Marigold you are exactly where you need to be
I thought it was worth it. I was so worried before I came off all my meds, and my doctor had warned me it might be dangerous to do it so suddenly and all of them at once, but I was adamant. I’ve been off meds for about 3 months now and I feel absolutely no different. And although I don’t feel any better or worse, not being on that amount of medication has got to be better than being on it if it wasn’t doing anything, right?
May 01, 2007, 05:34AM PDT | 1 cheer | 0 comments
And yet when I achieved it, i found it was not as I had hoped. The struggle for sanity was a constant one, and often i felt worse than I ever have. The weirdest thing was, people are happy to hear you’re doing without the medication, so happy that it makes you stay off it. I managed for a year before I realised they key wasnt no meds, it was finding a medication that let me be myself, and balanced my head at the same time.
Nov 08, 2006, 04:16PM PST | 0 comments
Right, well, I’ve stopped taking my meds! I’m not 100% happy and chirpy, and I debated whether or not I’ve actually met this goal, but I realised there’s no way I’m taking ant-depressants again, so I guess this is as close as it gets.
God is good.
Oct 22, 2006, 12:16PM PDT | 0 comments
I think I can do this. In fact, I know I can do this.

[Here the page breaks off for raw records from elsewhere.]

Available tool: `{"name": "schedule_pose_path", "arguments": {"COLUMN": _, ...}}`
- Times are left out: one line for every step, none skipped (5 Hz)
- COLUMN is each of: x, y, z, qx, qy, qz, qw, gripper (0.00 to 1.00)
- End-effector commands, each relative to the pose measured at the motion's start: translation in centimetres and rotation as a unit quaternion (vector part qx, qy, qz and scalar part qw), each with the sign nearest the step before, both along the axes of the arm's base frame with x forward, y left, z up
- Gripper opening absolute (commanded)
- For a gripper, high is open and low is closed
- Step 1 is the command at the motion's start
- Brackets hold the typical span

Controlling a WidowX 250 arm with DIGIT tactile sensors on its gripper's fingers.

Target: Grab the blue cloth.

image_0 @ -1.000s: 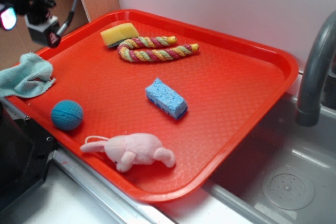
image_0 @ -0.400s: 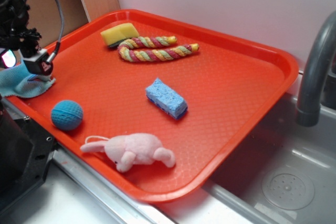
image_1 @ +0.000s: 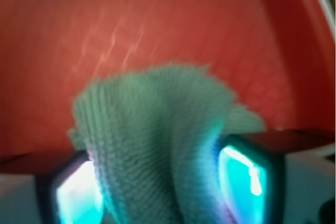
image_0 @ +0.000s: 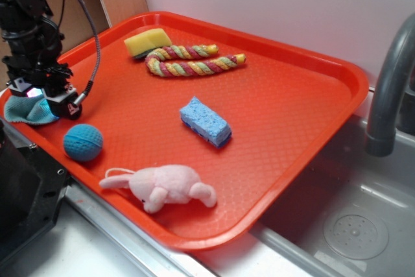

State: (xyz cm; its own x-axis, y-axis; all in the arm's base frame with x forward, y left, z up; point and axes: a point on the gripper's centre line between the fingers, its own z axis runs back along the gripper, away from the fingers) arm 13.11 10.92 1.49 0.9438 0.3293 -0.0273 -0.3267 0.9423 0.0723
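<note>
Filling most of the scene, the red tray (image_0: 292,95) carries everything, with a sink (image_0: 350,225) to one side. On it lie a striped rope (image_0: 194,60), a pink plush (image_0: 165,186), a blue sponge (image_0: 205,121), a yellow sponge (image_0: 148,42) and a blue ball (image_0: 83,142). At the tray's near-left corner my pincer (image_1: 157,182) is pinched on the blue cloth (image_1: 152,135), bunched up between my fingers (image_1: 247,171).
</note>
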Motion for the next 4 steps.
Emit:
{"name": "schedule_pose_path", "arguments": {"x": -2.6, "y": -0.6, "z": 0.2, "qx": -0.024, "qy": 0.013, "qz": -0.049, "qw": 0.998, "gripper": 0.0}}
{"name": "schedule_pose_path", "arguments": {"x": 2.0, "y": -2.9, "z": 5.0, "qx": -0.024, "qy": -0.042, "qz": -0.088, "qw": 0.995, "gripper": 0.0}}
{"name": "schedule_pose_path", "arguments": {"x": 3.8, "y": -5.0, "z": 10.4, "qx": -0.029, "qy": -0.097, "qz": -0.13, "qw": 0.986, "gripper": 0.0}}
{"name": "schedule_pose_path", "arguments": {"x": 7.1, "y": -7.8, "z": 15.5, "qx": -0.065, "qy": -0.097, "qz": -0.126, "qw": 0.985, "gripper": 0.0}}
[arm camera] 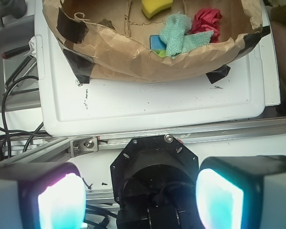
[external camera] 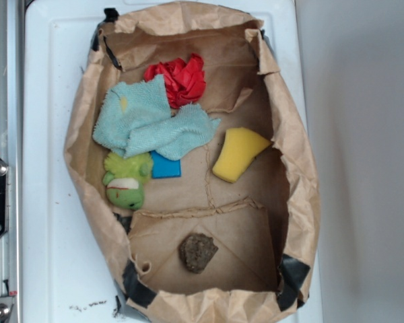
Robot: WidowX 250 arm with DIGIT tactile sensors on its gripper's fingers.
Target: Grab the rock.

I’ve already started weaning myself off my meds because I know I’m fine now, but I’m not going to count this as done until I’m safely finished taking my happy pills. Wish me luck!
Sep 30, 2006, 07:52AM PDT | 1 cheer | 0 comments
That’s a Verve song and it’s very true. I was on 3 different medications (for bipolar disorder) at the beginning of last year and it left me very lethargic, overweight and unhappy. I’ve changed psychiatrists a few times so I could get my medications reduced and I’ve been better the more they’ve reduced it. I’ve actually done away with medication completely now, and I’m feeling fine. I still have some Abilify just in case I do need it.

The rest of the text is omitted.